1.1 Data preparation

# 分类
CREATE TABLE IF NOT EXISTS `type` (
`id` INT(10) UNSIGNED NOT NULL AUTO_INCREMENT,
`card` INT(10) UNSIGNED NOT NULL,
PRIMARY KEY (`id`)
);
#图书
CREATE TABLE IF NOT EXISTS `book` (
`bookid` INT(10) UNSIGNED NOT NULL AUTO_INCREMENT,
`card` INT(10) UNSIGNED NOT NULL,
PRIMARY KEY (`bookid`)
);

#向分类表中添加20条记录
INSERT INTO `type`(card) VALUES(FLOOR(1 + (RAND() * 20)));
INSERT INTO `type`(card) VALUES(FLOOR(1 + (RAND() * 20)));
INSERT INTO `type`(card) VALUES(FLOOR(1 + (RAND() * 20)));
INSERT INTO `type`(card) VALUES(FLOOR(1 + (RAND() * 20)));
INSERT INTO `type`(card) VALUES(FLOOR(1 + (RAND() * 20)));
INSERT INTO `type`(card) VALUES(FLOOR(1 + (RAND() * 20)));
INSERT INTO `type`(card) VALUES(FLOOR(1 + (RAND() * 20)));
INSERT INTO `type`(card) VALUES(FLOOR(1 + (RAND() * 20)));
INSERT INTO `type`(card) VALUES(FLOOR(1 + (RAND() * 20)));
INSERT INTO `type`(card) VALUES(FLOOR(1 + (RAND() * 20)));
INSERT INTO `type`(card) VALUES(FLOOR(1 + (RAND() * 20)));
INSERT INTO `type`(card) VALUES(FLOOR(1 + (RAND() * 20)));
INSERT INTO `type`(card) VALUES(FLOOR(1 + (RAND() * 20)));
INSERT INTO `type`(card) VALUES(FLOOR(1 + (RAND() * 20)));
INSERT INTO `type`(card) VALUES(FLOOR(1 + (RAND() * 20)));
INSERT INTO `type`(card) VALUES(FLOOR(1 + (RAND() * 20)));
INSERT INTO `type`(card) VALUES(FLOOR(1 + (RAND() * 20)));
INSERT INTO `type`(card) VALUES(FLOOR(1 + (RAND() * 20)));
INSERT INTO `type`(card) VALUES(FLOOR(1 + (RAND() * 20)));
INSERT INTO `type`(card) VALUES(FLOOR(1 + (RAND() * 20)));

#向图书表中添加20条记录
INSERT INTO book(card) VALUES(FLOOR(1 + (RAND() * 20)));
INSERT INTO book(card) VALUES(FLOOR(1 + (RAND() * 20)));
INSERT INTO book(card) VALUES(FLOOR(1 + (RAND() * 20)));
INSERT INTO book(card) VALUES(FLOOR(1 + (RAND() * 20)));
INSERT INTO book(card) VALUES(FLOOR(1 + (RAND() * 20)));
INSERT INTO book(card) VALUES(FLOOR(1 + (RAND() * 20)));
INSERT INTO book(card) VALUES(FLOOR(1 + (RAND() * 20)));
INSERT INTO book(card) VALUES(FLOOR(1 + (RAND() * 20)));
INSERT INTO book(card) VALUES(FLOOR(1 + (RAND() * 20)));
INSERT INTO book(card) VALUES(FLOOR(1 + (RAND() * 20)));
INSERT INTO book(card) VALUES(FLOOR(1 + (RAND() * 20)));
INSERT INTO book(card) VALUES(FLOOR(1 + (RAND() * 20)));
INSERT INTO book(card) VALUES(FLOOR(1 + (RAND() * 20)));
INSERT INTO book(card) VALUES(FLOOR(1 + (RAND() * 20)));
INSERT INTO book(card) VALUES(FLOOR(1 + (RAND() * 20)));
INSERT INTO book(card) VALUES(FLOOR(1 + (RAND() * 20)));
INSERT INTO book(card) VALUES(FLOOR(1 + (RAND() * 20)));
INSERT INTO book(card) VALUES(FLOOR(1 + (RAND() * 20)));
INSERT INTO book(card) VALUES(FLOOR(1 + (RAND() * 20)));
INSERT INTO book(card) VALUES(FLOOR(1 + (RAND() * 20)));

1.2 Left outer join: Prioritize the right table to create an index, and the connection field type should be consistent

Prioritize creating indexes on the right table: Because the left table searches all data, and the right table queries by conditions, creating indexes for the condition fields of the right table is more valuable.

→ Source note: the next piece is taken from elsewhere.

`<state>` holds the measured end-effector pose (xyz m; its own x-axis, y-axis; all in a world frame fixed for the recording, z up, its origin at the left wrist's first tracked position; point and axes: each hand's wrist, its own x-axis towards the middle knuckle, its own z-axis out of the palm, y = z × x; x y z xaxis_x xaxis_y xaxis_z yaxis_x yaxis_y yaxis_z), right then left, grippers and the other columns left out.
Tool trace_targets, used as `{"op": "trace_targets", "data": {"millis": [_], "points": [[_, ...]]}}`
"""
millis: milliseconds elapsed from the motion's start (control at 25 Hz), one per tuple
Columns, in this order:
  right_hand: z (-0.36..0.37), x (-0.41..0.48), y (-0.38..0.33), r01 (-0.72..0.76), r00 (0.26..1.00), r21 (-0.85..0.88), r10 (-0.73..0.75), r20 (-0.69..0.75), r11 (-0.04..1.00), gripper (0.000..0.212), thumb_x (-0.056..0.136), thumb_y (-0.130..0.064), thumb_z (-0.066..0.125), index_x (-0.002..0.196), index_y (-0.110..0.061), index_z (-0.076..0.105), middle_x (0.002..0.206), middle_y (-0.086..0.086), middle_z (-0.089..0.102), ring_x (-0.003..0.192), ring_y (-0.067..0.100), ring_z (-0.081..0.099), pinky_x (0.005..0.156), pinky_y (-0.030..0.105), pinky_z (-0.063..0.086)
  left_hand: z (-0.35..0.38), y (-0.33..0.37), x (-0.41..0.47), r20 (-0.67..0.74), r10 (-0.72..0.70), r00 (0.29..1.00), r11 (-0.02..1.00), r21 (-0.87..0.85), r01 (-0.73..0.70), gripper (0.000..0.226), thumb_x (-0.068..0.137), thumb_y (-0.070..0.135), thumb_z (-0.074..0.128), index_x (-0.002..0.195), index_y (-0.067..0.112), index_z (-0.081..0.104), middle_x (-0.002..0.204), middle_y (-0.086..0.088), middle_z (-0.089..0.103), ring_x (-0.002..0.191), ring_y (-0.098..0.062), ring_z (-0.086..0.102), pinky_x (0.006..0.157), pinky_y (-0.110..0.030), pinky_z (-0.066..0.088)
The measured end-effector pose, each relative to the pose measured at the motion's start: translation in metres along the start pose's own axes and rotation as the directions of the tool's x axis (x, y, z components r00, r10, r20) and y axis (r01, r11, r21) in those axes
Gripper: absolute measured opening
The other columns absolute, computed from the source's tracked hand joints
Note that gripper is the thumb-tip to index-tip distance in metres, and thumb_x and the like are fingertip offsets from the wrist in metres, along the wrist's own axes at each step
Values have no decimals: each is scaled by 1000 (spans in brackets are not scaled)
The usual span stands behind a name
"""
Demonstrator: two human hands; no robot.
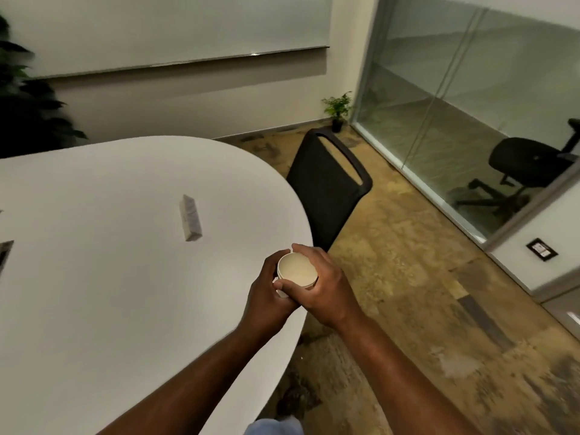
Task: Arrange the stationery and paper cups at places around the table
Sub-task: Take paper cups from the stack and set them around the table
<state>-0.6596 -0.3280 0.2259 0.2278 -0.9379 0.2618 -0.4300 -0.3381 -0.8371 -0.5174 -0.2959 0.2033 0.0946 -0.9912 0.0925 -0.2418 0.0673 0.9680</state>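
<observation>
Left hand [266,287] and right hand [323,284] gripped a round paper cup [296,271] at the worktop's [110,246] curved edge.
Fingers curled round its sides, pale open mouth facing up between them; farther on, a small oblong box [190,221] lay on the smooth white top, a black chair [326,189] beyond.

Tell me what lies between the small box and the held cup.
Only bare table shows in the head view between the small box and the paper cup that the left hand and right hand grip.
</observation>
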Motion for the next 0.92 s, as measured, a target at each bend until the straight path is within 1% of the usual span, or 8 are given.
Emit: {"op": "trace_targets", "data": {"millis": [80, 160, 200, 320, 400, 560, 680, 920], "points": [[-28, 18, 24, -6, 1000, -39, 5, -26, 999, 75, 74, -63, 80, 137, -28, 57, 130, -16, 60, 118, -1, 57, 98, 19, 47, 31, -2, 30, 46, 23, 999, 1000, -19, -22, 72, 67, 35, 82, 133, 43, 53, 127, 23, 64, 116, 0, 63, 85, -13, 52], [-58, 34, 48, -41, 998, -79, 37, -46, 996, 77, 75, -64, 78, 138, -27, 57, 129, -14, 60, 117, 0, 57, 98, 20, 48, 65, -2, 60, 98, 28, 995, 999, -48, -24, 71, 67, 37, 81, 132, 45, 53, 127, 22, 64, 116, -3, 64, 88, -18, 54], [-75, 43, 59, -58, 997, -91, 54, -55, 994, 77, 75, -65, 78, 138, -27, 57, 129, -13, 60, 117, 1, 57, 98, 21, 48, 83, 1, 75, 118, 40, 992, 998, -62, -33, 70, 69, 38, 81, 132, 46, 53, 127, 22, 65, 116, -3, 64, 88, -18, 55], [-123, 69, 91, -77, 991, -141, 60, -121, 987, 75, 77, -63, 77, 138, -24, 57, 129, -12, 62, 118, 1, 58, 98, 21, 49, 134, 15, 121, 188, 85, 978, 995, -71, -73, 65, 73, 42, 82, 130, 50, 53, 125, 25, 65, 113, 2, 64, 84, -9, 50], [-153, 84, 109, -105, 984, -142, 82, -157, 984, 73, 78, -61, 78, 137, -23, 58, 130, -12, 62, 119, 0, 58, 98, 20, 49, 167, 23, 146, 221, 96, 971, 992, -97, -76, 65, 74, 43, 84, 131, 48, 54, 125, 23, 65, 114, 1, 64, 85, -9, 49], [-208, 118, 160, -137, 973, -117, 111, -202, 984, 75, 76, -63, 78, 136, -23, 59, 128, -11, 64, 118, 2, 60, 97, 26, 51, 235, 27, 197, 280, 75, 957, 993, -111, -45, 70, 74, 36, 86, 135, 43, 53, 126, 22, 66, 114, 1, 66, 84, -10, 50], [-249, 153, 209, -136, 975, -93, 117, -191, 986, 76, 75, -66, 78, 136, -26, 59, 128, -12, 65, 117, 2, 60, 95, 25, 52, 292, 26, 237, 267, 42, 963, 994, -111, -13, 71, 76, 33, 84, 138, 45, 51, 126, 22, 67, 114, 1, 66, 85, -12, 52], [-345, 229, 294, -71, 997, -38, 70, -33, 997, 79, 72, -65, 79, 138, -27, 58, 129, -13, 64, 117, 0, 59, 95, 21, 50, 402, 47, 306, 112, -8, 994, 992, -124, 22, 66, 76, 28, 80, 135, 40, 54, 123, 22, 66, 113, -1, 65, 85, -12, 51]]}}
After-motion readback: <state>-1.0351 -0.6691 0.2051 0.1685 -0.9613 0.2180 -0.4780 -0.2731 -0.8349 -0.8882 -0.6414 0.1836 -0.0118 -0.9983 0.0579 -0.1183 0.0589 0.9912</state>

The types of connection fields must be consistent: the card fields of the two tables must be of the same type. If the types are different, implicit type conversion will result and the index will become invalid. 

verify:

 EXPLAIN analyzes the left outer join

EXPLAIN SELECT SQL_NO_CACHE * FROM `type` LEFT JOIN book ON type.card = book.card;

Conclusion: type has All, full table scan.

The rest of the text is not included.